'''

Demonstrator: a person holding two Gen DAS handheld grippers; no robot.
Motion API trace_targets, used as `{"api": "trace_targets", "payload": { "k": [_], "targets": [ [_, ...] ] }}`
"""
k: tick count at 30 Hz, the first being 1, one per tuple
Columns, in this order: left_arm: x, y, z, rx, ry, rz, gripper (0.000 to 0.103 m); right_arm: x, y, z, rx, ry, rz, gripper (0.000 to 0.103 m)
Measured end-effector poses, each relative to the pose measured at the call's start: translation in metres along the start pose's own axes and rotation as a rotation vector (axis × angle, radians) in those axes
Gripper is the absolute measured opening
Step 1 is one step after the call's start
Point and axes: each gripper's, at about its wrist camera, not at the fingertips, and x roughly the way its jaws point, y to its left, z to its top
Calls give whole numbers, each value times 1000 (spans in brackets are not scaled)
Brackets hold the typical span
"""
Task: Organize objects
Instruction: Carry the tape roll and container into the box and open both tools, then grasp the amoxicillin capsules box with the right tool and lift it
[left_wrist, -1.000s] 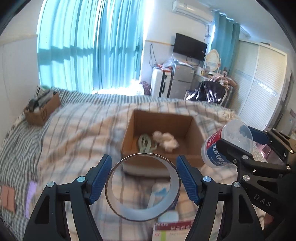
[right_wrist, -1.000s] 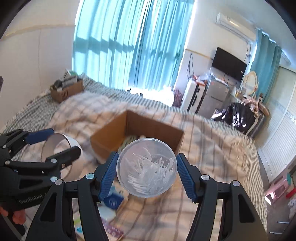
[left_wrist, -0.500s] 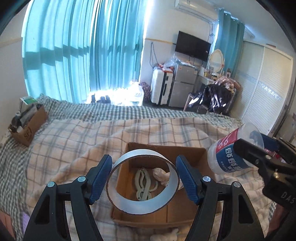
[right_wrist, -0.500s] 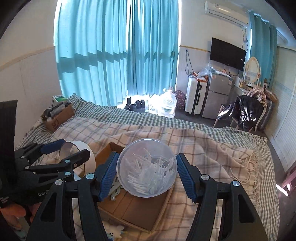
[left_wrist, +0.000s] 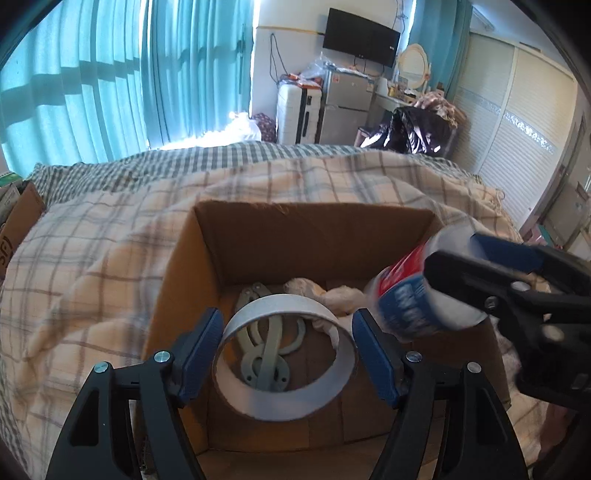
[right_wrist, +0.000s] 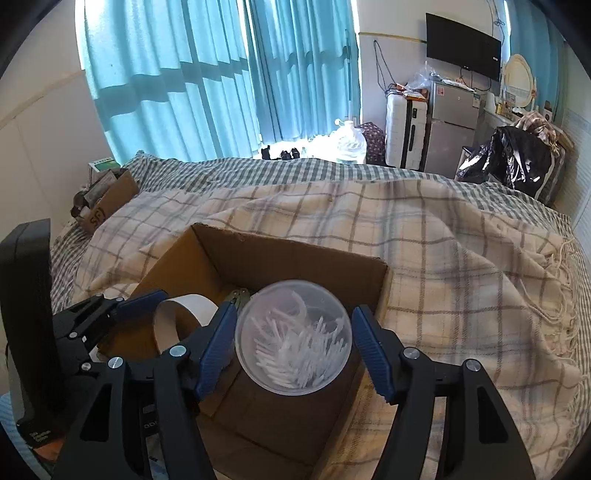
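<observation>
My left gripper (left_wrist: 287, 352) is shut on a white tape roll (left_wrist: 284, 356) and holds it low inside the open cardboard box (left_wrist: 314, 225) on the bed. Grey metal pliers (left_wrist: 266, 354) and a white crumpled wad (left_wrist: 325, 295) lie on the box floor. My right gripper (right_wrist: 293, 350) is shut on a clear round jar of white cotton swabs (right_wrist: 293, 343) and holds it over the box's right half (right_wrist: 295, 258). The jar, with a red and blue label, also shows in the left wrist view (left_wrist: 417, 306).
The box rests on a checked blanket (right_wrist: 443, 258) over a bed. A smaller cardboard box (right_wrist: 107, 203) with odds and ends stands at the bed's far left. Blue curtains, a fridge and a suitcase stand beyond the bed.
Both grippers have moved forward and down to the box with their loads. The tape roll has gone from above the box's near edge to down inside it.
</observation>
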Motion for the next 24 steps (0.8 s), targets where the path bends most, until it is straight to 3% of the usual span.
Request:
{"api": "trace_targets", "payload": {
  "k": [1, 2, 13, 19, 24],
  "targets": [
    [0, 0, -1, 1, 11, 10, 78, -6, 0, 1, 1, -16, -20, 82],
    [-1, 1, -2, 0, 19, 27, 82, -13, -1, 2, 1, -34, -31, 84],
    [-79, 29, -28, -82, -13, 92, 83, -117, 14, -8, -32, -138, -115, 92],
    [-128, 37, -55, -98, -19, 157, 83, -158, 39, -43, -93, -128, -95, 94],
    [-159, 33, -93, -87, 1, 183, 83, -168, 63, -87, -163, -79, -16, 94]
  ]
}}
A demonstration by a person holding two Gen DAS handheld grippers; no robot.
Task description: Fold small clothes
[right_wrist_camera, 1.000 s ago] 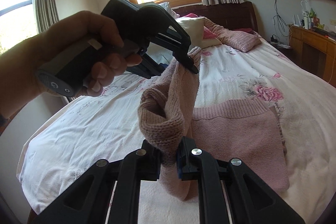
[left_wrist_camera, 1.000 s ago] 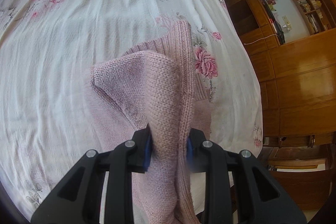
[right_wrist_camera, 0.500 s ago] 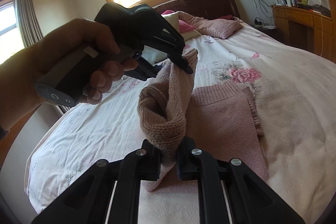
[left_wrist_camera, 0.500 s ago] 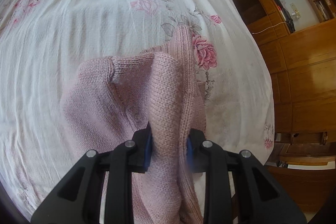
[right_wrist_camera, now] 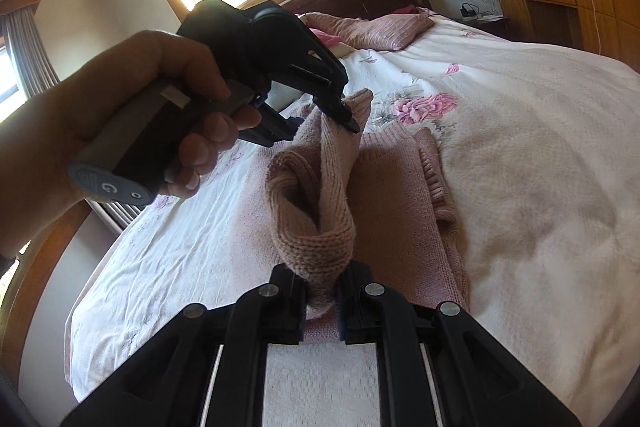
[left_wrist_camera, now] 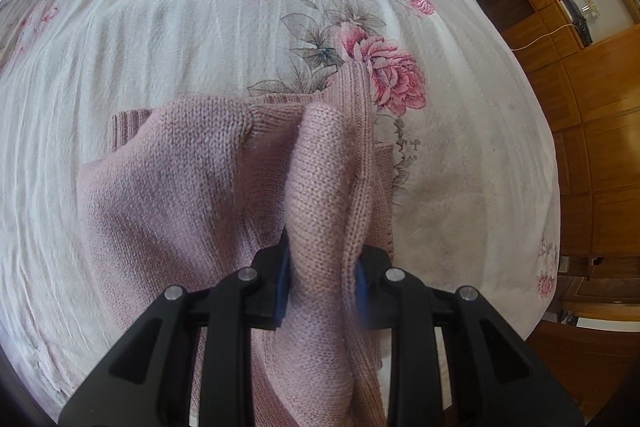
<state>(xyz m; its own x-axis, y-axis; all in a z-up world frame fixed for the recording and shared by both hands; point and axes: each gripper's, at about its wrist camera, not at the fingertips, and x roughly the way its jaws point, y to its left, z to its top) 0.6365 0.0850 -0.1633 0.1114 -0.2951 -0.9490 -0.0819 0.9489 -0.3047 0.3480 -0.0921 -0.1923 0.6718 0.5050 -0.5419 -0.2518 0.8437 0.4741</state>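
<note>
Looking down the left gripper [left_wrist_camera: 320, 281] first: jaws clamped on a bunched ridge of the pink knit [left_wrist_camera: 192, 195], blue pads pressed into the wool either side. Held edge lifted clear of the bed [left_wrist_camera: 168, 27], rest of the garment draped flat beneath, ribbed hem showing beyond by the printed rose [left_wrist_camera: 390, 75]. Lifted that way, probably, so the raised layer can be carried over the flat part without dragging it. Wooden cabinets [left_wrist_camera: 592, 155] off to the right, well apart, no bearing on the fold. Turning to the right wrist view: right gripper [right_wrist_camera: 322, 289] pinched shut on another fold of the same knit, loop of wool bulging up between the jaws. Left gripper also visible here, gripped in a hand [right_wrist_camera: 120, 131], tips biting the far corner of the lifted edge above the bed. Two grips on one edge, set apart, likely to keep it taut and straight for a square fold. Lower half of the knit lying flat, near the bed's near side, hem toward the rose. Pillow [right_wrist_camera: 376, 29] at the headboard, far from the work. Fold judged mid-way: edge raised, not yet laid down.
</note>
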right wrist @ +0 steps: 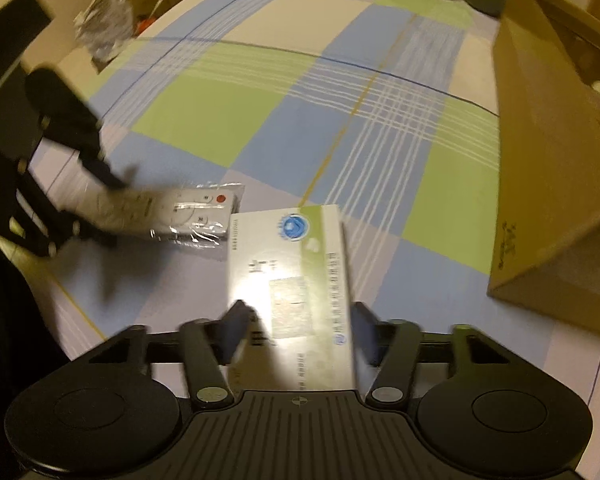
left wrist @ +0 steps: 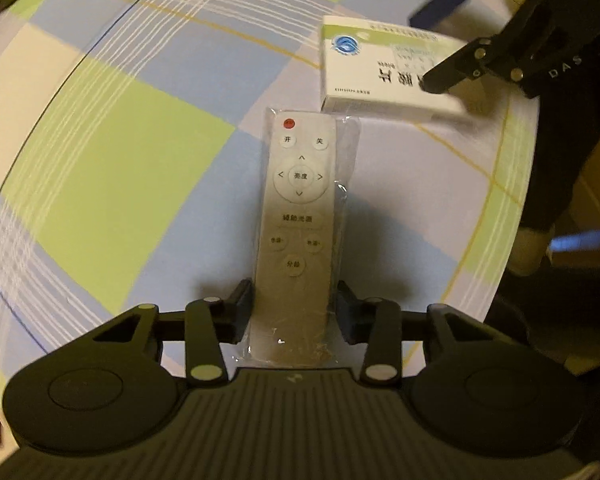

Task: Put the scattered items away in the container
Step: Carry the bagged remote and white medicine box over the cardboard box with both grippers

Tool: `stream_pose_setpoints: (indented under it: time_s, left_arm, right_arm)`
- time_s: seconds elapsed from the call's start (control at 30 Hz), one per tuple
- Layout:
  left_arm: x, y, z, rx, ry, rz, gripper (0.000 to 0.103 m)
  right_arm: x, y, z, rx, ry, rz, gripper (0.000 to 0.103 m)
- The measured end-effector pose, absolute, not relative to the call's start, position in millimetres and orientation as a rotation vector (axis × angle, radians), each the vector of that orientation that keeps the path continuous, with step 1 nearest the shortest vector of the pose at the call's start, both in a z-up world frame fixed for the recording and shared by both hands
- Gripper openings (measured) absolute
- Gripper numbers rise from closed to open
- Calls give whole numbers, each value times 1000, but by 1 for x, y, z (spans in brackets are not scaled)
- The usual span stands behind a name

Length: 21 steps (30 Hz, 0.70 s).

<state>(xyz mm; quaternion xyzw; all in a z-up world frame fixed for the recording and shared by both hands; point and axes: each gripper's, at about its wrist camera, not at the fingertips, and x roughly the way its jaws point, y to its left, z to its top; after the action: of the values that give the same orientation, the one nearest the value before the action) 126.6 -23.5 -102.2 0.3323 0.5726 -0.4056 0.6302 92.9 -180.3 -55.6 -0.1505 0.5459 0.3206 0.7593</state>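
The left hand-held gripper squeezes the remote. The right hand-held gripper squeezes the medicine box. Carry both slowly to the cardboard box at 2 o'clock.

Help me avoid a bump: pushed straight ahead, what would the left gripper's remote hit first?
Probably the medicine box held in the right gripper, just beyond the remote; depth is unclear.

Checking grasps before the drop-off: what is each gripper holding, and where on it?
The left gripper straddles the bagged remote control near its bottom end; contact isn't clear. The right gripper grips the medicine box by its long sides, at its near end.
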Motion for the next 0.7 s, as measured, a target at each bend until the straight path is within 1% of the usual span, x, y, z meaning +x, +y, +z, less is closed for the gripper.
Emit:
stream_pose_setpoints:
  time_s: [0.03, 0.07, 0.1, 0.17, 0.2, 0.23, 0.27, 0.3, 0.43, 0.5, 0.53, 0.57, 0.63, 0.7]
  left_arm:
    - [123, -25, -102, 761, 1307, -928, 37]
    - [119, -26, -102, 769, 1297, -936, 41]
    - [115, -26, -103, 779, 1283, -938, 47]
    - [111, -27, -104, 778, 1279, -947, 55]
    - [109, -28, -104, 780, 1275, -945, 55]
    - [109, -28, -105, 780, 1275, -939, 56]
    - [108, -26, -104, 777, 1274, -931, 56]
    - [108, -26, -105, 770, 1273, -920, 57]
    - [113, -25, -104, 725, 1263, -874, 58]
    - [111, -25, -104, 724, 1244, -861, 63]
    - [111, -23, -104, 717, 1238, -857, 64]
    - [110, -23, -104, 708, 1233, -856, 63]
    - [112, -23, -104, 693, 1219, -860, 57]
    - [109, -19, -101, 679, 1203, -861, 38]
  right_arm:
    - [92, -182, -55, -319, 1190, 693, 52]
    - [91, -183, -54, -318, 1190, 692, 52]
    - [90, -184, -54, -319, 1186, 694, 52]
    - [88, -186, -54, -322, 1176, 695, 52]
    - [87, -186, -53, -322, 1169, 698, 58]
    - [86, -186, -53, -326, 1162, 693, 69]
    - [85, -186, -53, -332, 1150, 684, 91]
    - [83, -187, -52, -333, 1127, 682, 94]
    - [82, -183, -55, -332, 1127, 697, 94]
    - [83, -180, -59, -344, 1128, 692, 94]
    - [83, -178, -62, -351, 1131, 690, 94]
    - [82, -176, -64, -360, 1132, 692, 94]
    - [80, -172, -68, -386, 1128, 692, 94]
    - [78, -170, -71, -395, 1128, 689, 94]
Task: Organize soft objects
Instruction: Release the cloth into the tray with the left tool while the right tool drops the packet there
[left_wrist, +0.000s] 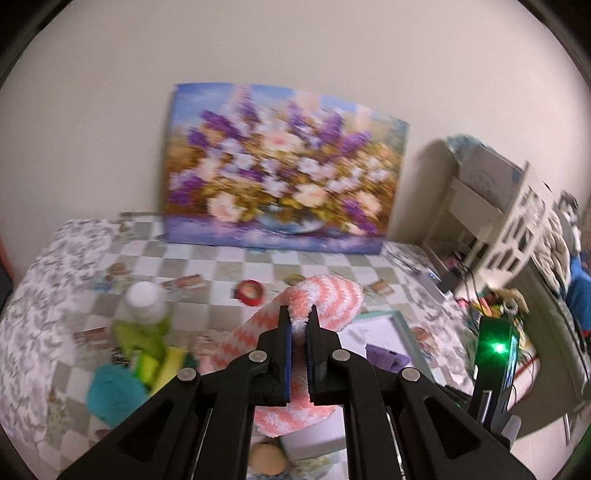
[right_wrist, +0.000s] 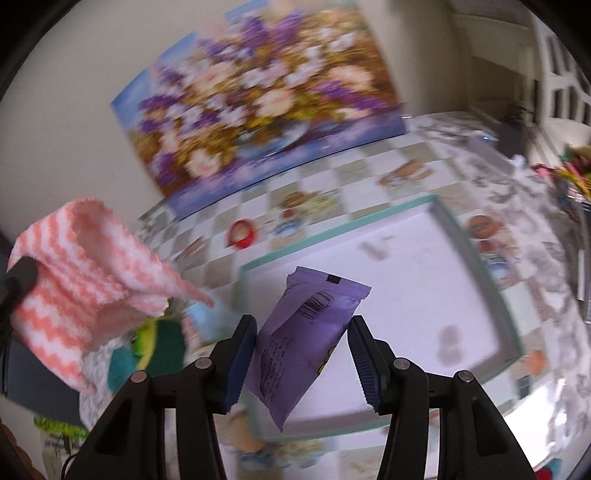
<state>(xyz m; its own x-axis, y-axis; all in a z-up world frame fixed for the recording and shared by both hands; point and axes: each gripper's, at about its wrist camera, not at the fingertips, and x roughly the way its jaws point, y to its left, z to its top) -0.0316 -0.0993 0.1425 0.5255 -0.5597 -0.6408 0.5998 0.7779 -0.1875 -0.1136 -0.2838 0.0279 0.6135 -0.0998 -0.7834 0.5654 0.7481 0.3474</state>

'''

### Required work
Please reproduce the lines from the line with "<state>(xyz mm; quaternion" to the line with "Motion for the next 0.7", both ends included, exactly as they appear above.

### The completed task
<state>(xyz mm; quaternion xyzw; all in a z-up world frame fixed for the recording and shared by both hands; point and axes: each gripper's, at about its wrist camera, not at the fingertips, and x roughly the way its jaws point, y to its left, z to its top; after the action: of the values that give the same orientation, the one nearest the value before the action) 126.6 -23.5 -102.2 0.3323 0.5726 -0.4056 0.6302 92.9 -180.3 -55.6 -0.1505 0.5459 0.3206 0.7593</state>
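The left hand-held gripper squeezes the remote. The right hand-held gripper squeezes the medicine box. Carry both slowly to the cardboard box at 2 o'clock.

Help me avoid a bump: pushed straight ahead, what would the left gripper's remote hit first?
Probably the medicine box held in the right gripper, just beyond the remote; depth is unclear.

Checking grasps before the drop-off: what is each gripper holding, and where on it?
The left gripper straddles the bagged remote control near its bottom end; contact isn't clear. The right gripper grips the medicine box by its long sides, at its near end.
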Motion for the next 0.7 s, as measured, a target at each bend until the straight path is within 1% of the usual span, x, y, z meaning +x, +y, +z, less is closed for the gripper.

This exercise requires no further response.